### Pre-President's Day "Outliers"

#### Mark Blumenthal | February 16, 2008

##### Topics: 2008 , Frank Newport , John McCain , Kathy Frankovic , Mark Mellman

The Hartford Courant's Joann Klimkiewicz examines the problems of polling in 2008.

Kathy Frankovic shares her skepticism over polls to tells us which is most electable in 2008.

Frank Newport finds that John McCains "displeases" many conservative Republicans.

Gary Langer says race has been the "single most powerful demographic in vote choices" in the Democratic primaries so far.

David Hill sees evidence that "immigration is a dud as an electoral issue."

Mark Mellman considers the complexities of the "politics of identity" on the Democratic primaries of 2008.

Tom Webster crunches the exit poll numbers on Republicans in Virginia and Maryland that listen to talk radio.

Josh Goodman compiles the exit poll results on abortion and immigration.

Carl Bialik calculates the odds of a tie in Syracuse.

Karl Rove does poll analysis on a white board.

## Comments

I thought that Frank Newports comments to be the most interesting, though his conclusion misses the mark. The issue is not if McCain can cozy up to the more conservative Republicans; he can. The issue is can he do so without alienating the moderates and independents that he needs to win the general election. The danger for McCain, and it is a danger no one seems to acknowledge, is that his efforts to "unite" the party alienates the independents without comforting the conservatives. Given McCain's big mouth and his habit of saying indelicate things, I personally feel this is the most likely situation and one of the reason why I predict him to lose.

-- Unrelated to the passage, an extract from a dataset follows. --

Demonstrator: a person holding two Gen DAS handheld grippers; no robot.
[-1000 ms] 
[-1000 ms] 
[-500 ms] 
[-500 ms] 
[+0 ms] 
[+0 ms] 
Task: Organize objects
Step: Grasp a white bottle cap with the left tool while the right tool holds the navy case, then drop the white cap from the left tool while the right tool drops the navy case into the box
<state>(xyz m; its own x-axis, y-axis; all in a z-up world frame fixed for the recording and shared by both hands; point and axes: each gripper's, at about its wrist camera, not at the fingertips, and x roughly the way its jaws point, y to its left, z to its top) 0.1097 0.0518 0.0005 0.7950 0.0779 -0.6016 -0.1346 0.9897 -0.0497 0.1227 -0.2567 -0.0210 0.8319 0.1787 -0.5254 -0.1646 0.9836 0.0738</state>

Posted on February 16, 2008 12:23 PM

To Mark Blumenthal,

Subject: Survey USA Strike back

Survey USA is correcting the record and today they released a long page on their website to rebut some of the points that Mark made a few days ago about their report card and their surveys' accuracy. It's a nice read, convincing, and hard-knuckle toward pollster. Mark, I would appreciate you take a look at it and let us know what you think.

As a blogger, I've learned that Survey USA is very sensitive about their reputation and rightly so. However, sometimes they seem to be bullying people who dare to criticize them.

It's fair to say, Survey USA has done a very good job this cycle and in the past years too as their nice graphic try to prove today. I welcome their forthrightness and they deserve to be applaud for being transparent to the public. Few pollsters released their crosstabs free to the public but Survey USA always try to be open to us, political junkies, who relied on their internal to see where the races truly stand and sometimes throw some flaks at them.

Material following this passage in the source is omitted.